Same-sex couples could soon have their own biological children by utilizing a reproductive technology being developed by researchers at Cambridge University and Israel’s Weizmann Institute of Science. But Christian bioethicists have classified the potential new technology as rife with moral problems.
Exuberance over such technologies is “all expressed in terms of what the adults want and desire,” said Paige Cunningham, executive director of the Center for Bioethics and Human Dignity. “I would like someone to say, ‘What about the children?’ They don’t have any voice in how they are the subject of an experiment like this.”
Cambridge and Weizmann Institute researchers have discovered how to take skin cells from an adult, transform them into what are known as induced pluripotent stem cells (iPS) and then develop those iPS cells into the precursors of human eggs and sperm. The production of iPS cells is not new, but their potential development into eggs and sperm is.
The next step of the research process will be to develop the precursor cells — known as primordial germ cells (PGCs) — into mature sperm and eggs. The maturation process will involve inserting the PGCs into a human or animal ovary or testicle, or developing a laboratory process to achieve the same effect.
Producing embryos
If the research proves successful, an egg could be developed from the skin cells of a male and then combined with the sperm of another male to produce an embryo. A surrogate mother would have to carry the resultant baby to term. Alternately, a female’s skin cells could be developed into sperm and combined with an egg from another female, with one of the two female partners carrying the baby to term.

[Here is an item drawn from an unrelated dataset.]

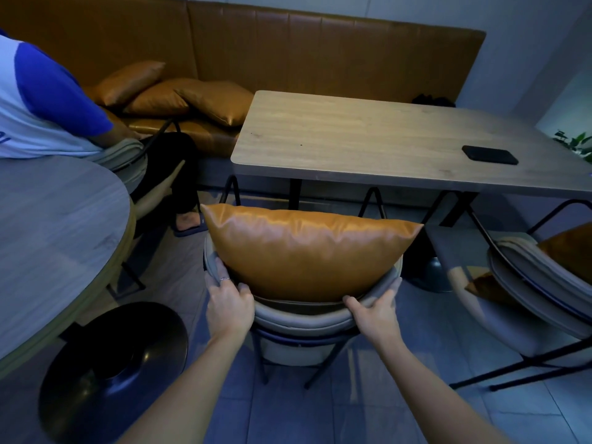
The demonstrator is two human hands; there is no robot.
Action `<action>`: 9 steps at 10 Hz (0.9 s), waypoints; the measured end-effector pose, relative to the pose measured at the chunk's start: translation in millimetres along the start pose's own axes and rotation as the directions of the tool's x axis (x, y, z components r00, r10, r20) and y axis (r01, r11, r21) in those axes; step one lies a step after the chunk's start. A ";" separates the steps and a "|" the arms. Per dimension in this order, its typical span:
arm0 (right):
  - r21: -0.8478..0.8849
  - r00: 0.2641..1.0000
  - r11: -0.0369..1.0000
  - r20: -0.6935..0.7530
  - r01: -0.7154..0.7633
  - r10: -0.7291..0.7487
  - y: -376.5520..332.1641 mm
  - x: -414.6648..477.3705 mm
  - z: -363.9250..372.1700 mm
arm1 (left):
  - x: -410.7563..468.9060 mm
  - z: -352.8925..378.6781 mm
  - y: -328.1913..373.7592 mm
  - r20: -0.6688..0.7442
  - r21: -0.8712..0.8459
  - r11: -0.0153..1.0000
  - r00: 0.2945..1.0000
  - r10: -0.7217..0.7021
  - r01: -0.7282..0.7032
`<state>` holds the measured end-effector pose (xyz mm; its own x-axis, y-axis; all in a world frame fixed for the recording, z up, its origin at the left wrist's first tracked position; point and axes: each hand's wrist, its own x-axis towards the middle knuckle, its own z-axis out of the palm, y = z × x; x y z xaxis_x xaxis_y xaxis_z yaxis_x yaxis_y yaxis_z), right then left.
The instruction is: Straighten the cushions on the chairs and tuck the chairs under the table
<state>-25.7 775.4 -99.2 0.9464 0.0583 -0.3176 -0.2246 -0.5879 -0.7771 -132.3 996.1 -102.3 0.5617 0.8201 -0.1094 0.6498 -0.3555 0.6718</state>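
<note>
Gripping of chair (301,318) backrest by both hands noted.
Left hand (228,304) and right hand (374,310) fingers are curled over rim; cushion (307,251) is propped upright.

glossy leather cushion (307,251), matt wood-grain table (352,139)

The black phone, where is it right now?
In the head view, the black phone lies flat on the rectangular wooden table, near its front right edge, just left of the green plant.
</note>
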 end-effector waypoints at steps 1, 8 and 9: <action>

Jacob Hanna, one of the lead researchers in the project, said, “We have succeeded in the first and most important step of the process, where we succeed in reaching the progenitor cell state for sperm and egg, though it is very important to emphasize that we have not achieved mature sperm and eggs. So we are now focusing on completing the second half of this process.”

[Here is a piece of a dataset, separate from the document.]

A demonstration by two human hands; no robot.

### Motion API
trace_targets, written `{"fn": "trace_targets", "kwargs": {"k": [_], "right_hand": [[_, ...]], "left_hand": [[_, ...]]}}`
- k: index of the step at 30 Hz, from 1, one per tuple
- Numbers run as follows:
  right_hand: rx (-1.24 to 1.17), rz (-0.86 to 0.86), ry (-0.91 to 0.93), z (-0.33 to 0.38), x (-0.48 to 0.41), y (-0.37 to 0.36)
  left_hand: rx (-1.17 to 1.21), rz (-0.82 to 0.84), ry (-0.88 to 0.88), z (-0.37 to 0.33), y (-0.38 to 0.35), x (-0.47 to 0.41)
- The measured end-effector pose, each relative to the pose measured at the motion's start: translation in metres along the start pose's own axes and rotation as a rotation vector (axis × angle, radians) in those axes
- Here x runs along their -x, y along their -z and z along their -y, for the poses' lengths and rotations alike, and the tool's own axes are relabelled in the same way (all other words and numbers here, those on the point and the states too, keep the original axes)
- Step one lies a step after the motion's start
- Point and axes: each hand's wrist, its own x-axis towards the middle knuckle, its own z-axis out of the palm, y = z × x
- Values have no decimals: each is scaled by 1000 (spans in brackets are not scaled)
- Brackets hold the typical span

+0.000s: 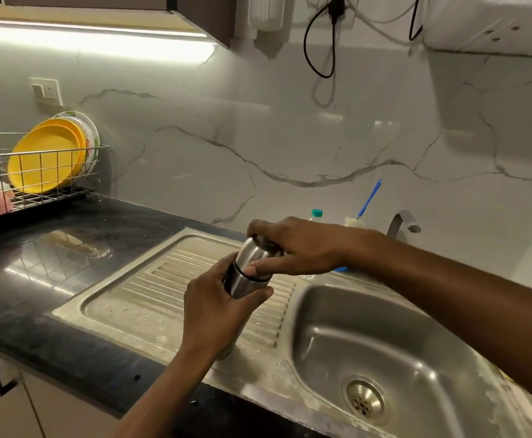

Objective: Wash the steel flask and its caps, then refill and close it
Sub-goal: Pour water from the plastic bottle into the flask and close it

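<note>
The silver steel flask [242, 284] is held above the ribbed steel drainboard [151, 289], just left of the round steel sink bowl [321, 327]. Its long axis is set approx. upright, w/ the top leaned a little to the right and away toward the wall. The domed steel cap [251, 252] is carried at the upper end, above a thin black ring. The base is pointed down at the drainboard's front edge. The lower part is hidden behind the left hand [217, 308], so contact w/ the drainboard cannot be told.

Open drainboard is seen to the left of and behind the flask, and the bowl lies to the right. The glossy black bench [53, 263] is spread further left. A wire dish rack [37, 181] w/ yellow plates [48, 156] is set at the far left, well apart. Near the wall, behind the right hand [296, 248], a clear bottle w/ a teal top [317, 213], a blue-handled brush [369, 199] and a grey tap [402, 221] are partly seen.

The left hand's fingers [222, 270] are wrapped round the flask body below the ring, w/ the thumb laid on the near side. The right hand's fingers are curled over the cap from above, w/ the thumb pressed across the ring.
</note>
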Motion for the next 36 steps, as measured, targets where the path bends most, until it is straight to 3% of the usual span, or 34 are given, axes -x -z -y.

If lesbians someday use this technique to become parents, they will only be able to produce female offspring unless a Y chromosome is somehow imported into their genetic material — because female genetic material does not contain the Y-chromosomes necessary to produce baby boys.
David Prentice, vice president and research director of the Charlotte Lozier Institute in Washington, said, “We’re talking about manufacturing children in all of these [scenarios]. If you get into that mindset, you might envision having not a sperm bank, but a Y-chromosome bank where you can just add a Y chromosome to some of these cells, find the right mix that you want of traits and add that Y chromosome in there. It’s of great concern.”

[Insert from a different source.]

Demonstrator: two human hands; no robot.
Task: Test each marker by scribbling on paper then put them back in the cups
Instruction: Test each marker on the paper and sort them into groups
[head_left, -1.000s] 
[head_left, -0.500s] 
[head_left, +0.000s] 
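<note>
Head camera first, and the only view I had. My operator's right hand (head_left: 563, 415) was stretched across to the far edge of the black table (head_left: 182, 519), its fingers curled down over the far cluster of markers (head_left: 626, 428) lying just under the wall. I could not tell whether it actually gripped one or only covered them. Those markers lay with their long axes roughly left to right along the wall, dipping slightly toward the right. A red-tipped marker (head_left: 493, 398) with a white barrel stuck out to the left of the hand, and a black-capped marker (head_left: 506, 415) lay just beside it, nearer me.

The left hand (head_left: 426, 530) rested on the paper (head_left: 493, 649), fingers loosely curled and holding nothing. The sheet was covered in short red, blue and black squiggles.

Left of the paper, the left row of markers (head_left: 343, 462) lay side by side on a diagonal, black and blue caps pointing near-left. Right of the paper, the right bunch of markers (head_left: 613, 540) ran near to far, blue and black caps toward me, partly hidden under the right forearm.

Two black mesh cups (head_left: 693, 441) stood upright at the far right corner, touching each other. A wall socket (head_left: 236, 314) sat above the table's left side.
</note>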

Cunningham said producing rather than procreating a baby is “intrinsically wrong.”
“When we start constructing children … we are no longer welcoming [the children] but we are creating them, in many cases to fulfill a desire or need of our own,” she said.
Developing babies from PGCs could produce children with genetic defects as well as cause psychological harm not quantifiable with science, Cunningham said.
“Anytime you start messing around with genes, there is a high likelihood of harm,” Cunningham said.
Biological same-sex parents could be a reality by 2017, news sources predict.